Picketers rallied outside a Chicago Target store this week, protesting the retail giant's decision to close two stores on the city's South Side.
That's their right, but perhaps these picketers also should have rallied outside of City Hall — and the state Capitol in Springfield — to protest the types of poor policy decisions that make it difficult for businesses in Illinois to succeed.
The South Side stores will close in February despite efforts by Mayor Rahm Emanuel and other city officials to persuade Target to do otherwise. Corporate officials said the decision was "difficult" but came after years of declining financial performance at the two stores. At the same time, Target continues to expand in Chicago's more affluent downtown and North Side neighborhoods.

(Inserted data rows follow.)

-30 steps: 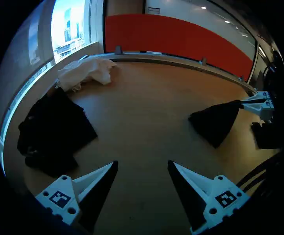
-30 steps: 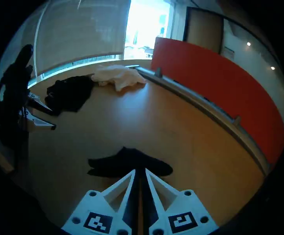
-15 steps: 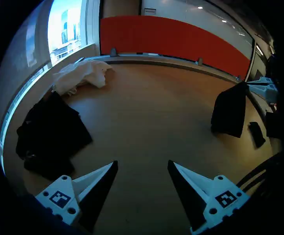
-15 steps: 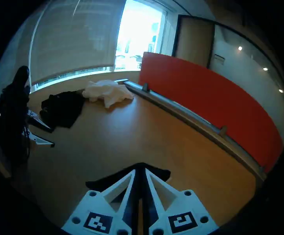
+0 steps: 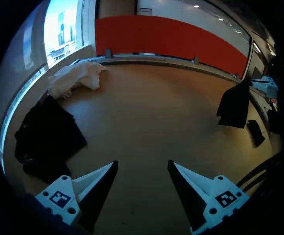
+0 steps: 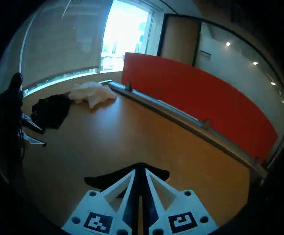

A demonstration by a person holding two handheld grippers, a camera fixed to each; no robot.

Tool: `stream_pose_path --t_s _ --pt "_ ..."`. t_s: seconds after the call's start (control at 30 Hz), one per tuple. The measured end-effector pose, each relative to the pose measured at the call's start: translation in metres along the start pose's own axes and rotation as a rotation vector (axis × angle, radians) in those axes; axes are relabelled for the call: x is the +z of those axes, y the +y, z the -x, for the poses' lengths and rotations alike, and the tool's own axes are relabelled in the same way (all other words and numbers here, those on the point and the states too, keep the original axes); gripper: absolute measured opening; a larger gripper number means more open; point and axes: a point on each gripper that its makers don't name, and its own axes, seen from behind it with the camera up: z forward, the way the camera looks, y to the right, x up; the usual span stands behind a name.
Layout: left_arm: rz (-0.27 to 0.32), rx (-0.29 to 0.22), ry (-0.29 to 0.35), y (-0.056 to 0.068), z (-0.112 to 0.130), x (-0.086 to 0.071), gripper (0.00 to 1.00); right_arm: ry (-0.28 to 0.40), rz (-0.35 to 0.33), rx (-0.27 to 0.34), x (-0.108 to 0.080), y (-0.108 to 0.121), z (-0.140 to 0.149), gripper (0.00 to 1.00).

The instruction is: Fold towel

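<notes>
A black towel (image 5: 234,105) hangs above the wooden table (image 5: 150,109) at the right of the left gripper view, pinched at its top corner by my right gripper (image 5: 251,82). In the right gripper view the same towel (image 6: 114,179) spreads out just beyond the closed fingers of the right gripper (image 6: 141,172). My left gripper (image 5: 142,164) stands open low over the table with nothing between its fingers; the right gripper view has it (image 6: 34,135) far off at the left edge, held by a dark-sleeved hand.
A heap of black cloth (image 5: 48,137) lies at the table's left, a crumpled white cloth (image 5: 75,74) beyond it near the window. A small black object (image 5: 255,132) rests under the hanging towel. A red partition (image 6: 204,102) runs along the table's far edge.
The right gripper has lifted the black towel off the table, so it now hangs steeply and sits farther right. The left gripper stayed open and shifted slightly.
</notes>
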Motion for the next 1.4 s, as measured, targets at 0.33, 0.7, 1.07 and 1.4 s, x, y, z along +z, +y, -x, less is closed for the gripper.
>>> stream_pose_path --t_s 0.33,0.7,1.07,1.4 --pt "0.01 0.018 -0.007 0.007 -0.003 0.004 0.94 -0.018 0.077 0.039 -0.027 0.054 0.02 0.02" --pt "0.03 0.045 -0.018 0.022 -0.007 0.012 0.94 -0.059 0.162 0.072 -0.059 0.114 0.051 0.03" --pt "0.042 0.056 -0.024 0.032 -0.013 0.017 0.94 -0.102 0.236 0.119 -0.09 0.163 0.085 0.02" --pt "0.047 0.073 -0.027 0.041 -0.016 0.019 0.94 -0.132 0.281 0.142 -0.114 0.187 0.11 0.03"
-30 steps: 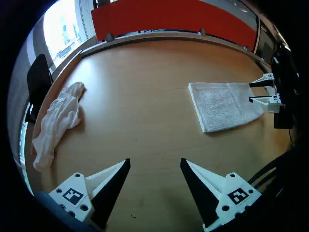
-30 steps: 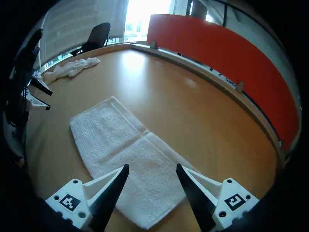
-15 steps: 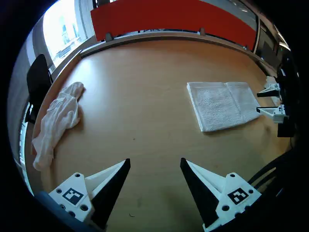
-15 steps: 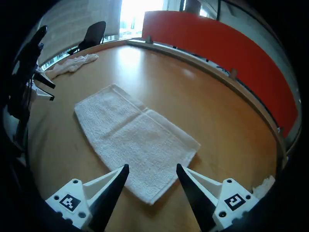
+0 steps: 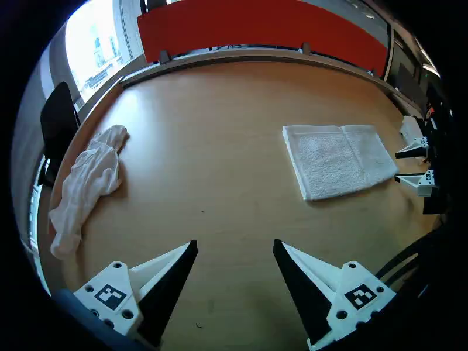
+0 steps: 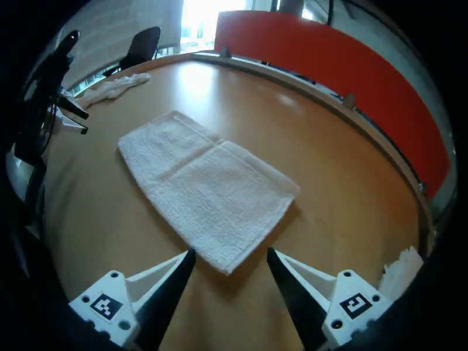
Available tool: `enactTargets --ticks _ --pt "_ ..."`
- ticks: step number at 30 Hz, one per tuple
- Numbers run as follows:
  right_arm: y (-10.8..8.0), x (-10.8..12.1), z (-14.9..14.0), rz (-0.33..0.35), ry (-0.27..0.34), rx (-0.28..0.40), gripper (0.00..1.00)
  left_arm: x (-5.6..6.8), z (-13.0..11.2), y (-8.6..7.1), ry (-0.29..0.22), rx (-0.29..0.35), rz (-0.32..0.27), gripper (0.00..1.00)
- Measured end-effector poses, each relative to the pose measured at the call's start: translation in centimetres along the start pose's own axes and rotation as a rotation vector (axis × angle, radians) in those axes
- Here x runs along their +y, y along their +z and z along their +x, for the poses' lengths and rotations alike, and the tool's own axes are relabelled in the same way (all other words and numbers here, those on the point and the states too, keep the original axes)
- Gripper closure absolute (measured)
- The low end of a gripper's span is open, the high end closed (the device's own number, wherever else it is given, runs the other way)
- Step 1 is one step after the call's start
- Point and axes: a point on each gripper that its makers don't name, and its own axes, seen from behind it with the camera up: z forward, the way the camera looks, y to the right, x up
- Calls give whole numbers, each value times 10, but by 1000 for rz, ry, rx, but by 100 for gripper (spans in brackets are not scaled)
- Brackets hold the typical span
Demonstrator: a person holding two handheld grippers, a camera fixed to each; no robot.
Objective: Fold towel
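A white folded towel (image 5: 337,158) (image 6: 205,187) lies flat on the wooden table (image 5: 222,146). My right gripper (image 6: 229,266) is open just short of the towel's near corner, not touching it; it also appears at the table's right edge in the left gripper view (image 5: 407,166). My left gripper (image 5: 234,257) is open over bare table, far from the towel, and is seen at the left in the right gripper view (image 6: 79,114). A crumpled white cloth (image 5: 88,181) (image 6: 114,89) lies near the table's left edge.
A red partition (image 5: 257,26) (image 6: 351,64) stands along the table's far edge. A black chair (image 5: 57,126) (image 6: 142,47) is beyond the crumpled cloth. Another bit of white cloth (image 6: 401,272) (image 5: 411,127) sits by the right gripper.
My right gripper has drawn back off the folded towel toward the table edge; the towel now lies wholly beyond its fingertips. The left gripper has stayed put.
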Motion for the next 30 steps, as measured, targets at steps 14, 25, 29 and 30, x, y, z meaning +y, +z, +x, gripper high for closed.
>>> enactTargets --ticks 14,25,29,30 --pt "-1 -6 -18 43 24 -57 47 -2 0 -2 -1 5 1 4" --pt "-7 -8 -18 58 32 -53 77 -3 -1 -2 1 4 2 4" --pt "-5 -8 -19 56 40 -55 89 -3 -2 -2 -2 3 2 4" --pt "-4 -8 -19 57 42 -55 92 -3 -2 -2 -2 4 3 4"
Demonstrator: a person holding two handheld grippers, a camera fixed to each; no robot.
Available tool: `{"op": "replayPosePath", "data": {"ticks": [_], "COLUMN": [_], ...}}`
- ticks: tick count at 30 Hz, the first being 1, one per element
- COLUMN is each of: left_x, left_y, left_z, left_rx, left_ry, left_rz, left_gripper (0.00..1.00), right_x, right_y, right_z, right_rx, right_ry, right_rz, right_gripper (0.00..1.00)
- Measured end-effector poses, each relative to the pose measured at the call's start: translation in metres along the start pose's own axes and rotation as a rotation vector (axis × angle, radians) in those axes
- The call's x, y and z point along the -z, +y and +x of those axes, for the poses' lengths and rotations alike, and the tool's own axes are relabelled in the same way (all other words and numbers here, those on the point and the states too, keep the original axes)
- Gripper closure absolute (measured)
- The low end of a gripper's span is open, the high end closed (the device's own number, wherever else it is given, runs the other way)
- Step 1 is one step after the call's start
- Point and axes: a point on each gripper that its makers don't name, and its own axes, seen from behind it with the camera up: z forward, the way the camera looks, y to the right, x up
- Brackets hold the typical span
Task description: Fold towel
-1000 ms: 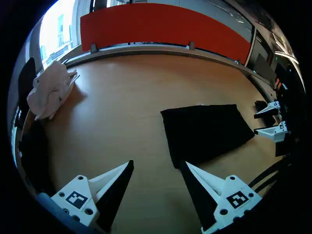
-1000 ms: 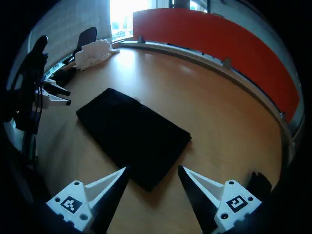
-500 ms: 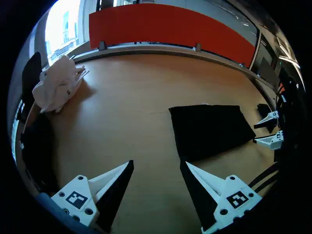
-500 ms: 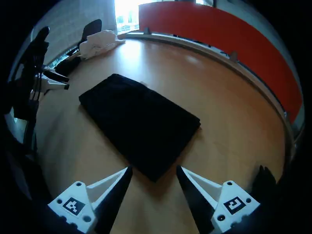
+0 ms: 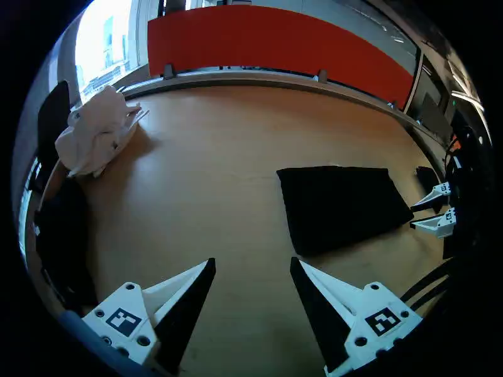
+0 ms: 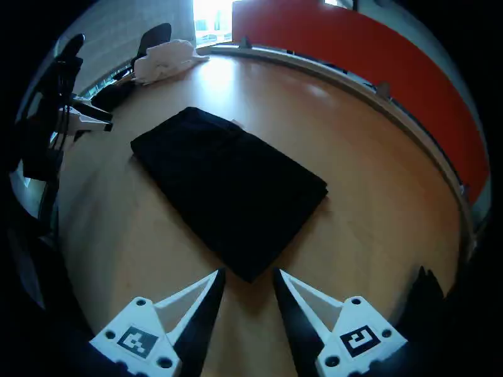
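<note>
Towel: black towel lying flat as a neat rectangle on the wooden table, roughly mid-table; no finger touching it.
Towel detail: a small pale bit shows at its far edge; too small to tell what it is.
Right gripper: right gripper low over the table at the near edge, pointing at the towel's nearest corner. That corner lies just beyond the fingertips, apart from them.
Right jaws: a narrow gap, fingers not meeting, bare table between them, nothing held.
Left gripper: left gripper over bare wood, with the towel ahead and to its right; the towel's near corner sits just beyond the right-hand fingertip.
Left jaws: spread wide, nothing between them but table.
Grippers relative to each other: in the left gripper view the right gripper shows small at the far right, just beside the towel's right-hand edge, its fingers apart. In the right gripper view the left gripper shows small at the far left, near the towel's left corner.
Far left corner of table: crumpled white cloth heap, well apart from the towel.
Beside the heap: dark chair at the table's edge.
Far edge: long red screen standing along the table's rim.
Beyond: bright window at far left.
</note>
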Motion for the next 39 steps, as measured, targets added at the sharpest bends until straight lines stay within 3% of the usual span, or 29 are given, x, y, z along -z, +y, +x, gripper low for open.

Many South Siders are understandably upset at losing convenient shopping options, particularly when the company is growing nearby.
It doesn't seem fair.
Politicians used the opportunity to blast greedy corporate America — specifically Target — for caring only about profits and not about poorer neighborhoods.
Yes, businesses should be good corporate citizens. They should make every effort to pick up poorer performing stores in less affluent neighborhoods with profits from successful stores elsewhere.
But elected officials who are spewing political rhetoric by exclusively blaming "bad" corporate America for decisions such as this purposefully ignore the realities of the business climate they've created.
Target and other businesses don't operate in a vacuum. There are financial pressures placed on these job creators other than where their stores are located.
Chicago is a notoriously high-tax, high-regulation city, just as Illinois is a notoriously high-tax, high-regulation state.
While the federal minimum wage is $7.25 an hour, Chicago's is $12 an hour now and will increase to $13 an hour on July 1, 2019.
Consumers pay the highest combined local and state sales taxes in Chicago at 10.25 percent.
Property taxes are among the highest in the nation and continue to climb.
Illinois has the highest workers' compensation costs in the Midwest, and the city and state governments have among the strictest business regulations anywhere.
Yes, the minimum wage is the same on the North Side of Chicago as it is on the South Side, just as the sales tax is. But when a company weighs all of these factors, including a store's overall performance, it has to make difficult decisions.
Now imagine the struggles downstate businesses face with the same high property taxes, workers' compensation costs and regulatory burden. Imagine if Chicago's minimum wage hikes were forced on job creators in the more rural parts of Illinois, as some state lawmakers support.
The fact is, policy decisions have consequences. The City of Chicago's and the State of Illinois' policy decisions have been markedly anti-business. And they don't help companies like Target when they have to make tough decisions about store closures and jobs.
Illinois Chamber of Commerce CEO Todd Maisch, in response to this week's announcement that Amazon was passing over Chicago in favor of two East Coast cities' bids to host its new headquarters, told Illinois News Network that the state's business climate has to be fixed.
“Simply jacking up taxes and continuing to spend how we spend is not the answer," Maisch said. "It goes to the old notion that if you’re in a hole, stop digging. We are continuing to dig.”
Governor-elect J.B. Pritzker takes office in January. Will he be bringing a shovel with him?